Now let's return to the problem of the second shortest path from $s$ to $t$. The main similarity with the previous problem is that we compute lengths of both shortest and the second shortest paths for each vertex $v$.
So for each vertex $v$ we start with infinite upper bounds on the lengths of both the shortest and the second shortest paths: $b_1(v) \gets \infty$, $b_2(v) \gets \infty$. The only exception is $b_1(s)$ which is $0$.
After that we repeatedly select minimum among non-frozen bounds (all $b_1$'s and $b_2$'s together), freeze it and relax along each outgoing arc (e. g., update bound for the head of the outgoing arc). Updating bounds is completely the same as updating $m_1$ and $m_2$ in the problem of the second smallest element. (Note that it is not possible to update $b_1(u)$ using $b_2(v)$ if $b_1(v) < b_2(v)$, because in such case $b_1(u)$ would be already updated with a smaller number.)
In this way we twice more times select minimum among twice more bound, and relaxation along each outgoing arc will be produced twice. So the total time with binary heap is $\mathrm O(2n \cdot \log 2n + 2m \cdot \log 2n) = \mathrm O((n + m) \log n)$, where $n$ is the number of vertices and $m$ is the number of arcs. If $n = \mathrm O(m)$, that is the case particularly for connected graphs, then it can be simplified to $\mathrm O(m \log n)$. Note that the multiplication constant under big-$\mathrm O$ is at least twice higher, than for the shortest path length.

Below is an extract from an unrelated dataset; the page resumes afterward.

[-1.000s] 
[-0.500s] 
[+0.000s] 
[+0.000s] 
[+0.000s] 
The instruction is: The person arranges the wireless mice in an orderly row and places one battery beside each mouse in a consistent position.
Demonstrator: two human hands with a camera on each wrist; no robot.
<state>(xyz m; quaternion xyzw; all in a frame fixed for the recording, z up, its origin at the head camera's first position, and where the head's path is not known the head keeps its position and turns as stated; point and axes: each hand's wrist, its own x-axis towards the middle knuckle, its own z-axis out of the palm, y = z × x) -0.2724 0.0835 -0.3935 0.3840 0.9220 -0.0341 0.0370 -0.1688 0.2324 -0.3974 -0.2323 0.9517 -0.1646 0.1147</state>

To reconstruct the second shortest path itself it is possible either saving last successful incoming relaxation for each vertex, or starting from the end search for the previous vertex of the path traversing each incoming arc in the opposite direction. The first option increases the multiplication constant in total time, while the second one adds extra $\mathrm O(m + n)$ time. But the first option allows to reconstruct multiple paths faster, than the second one.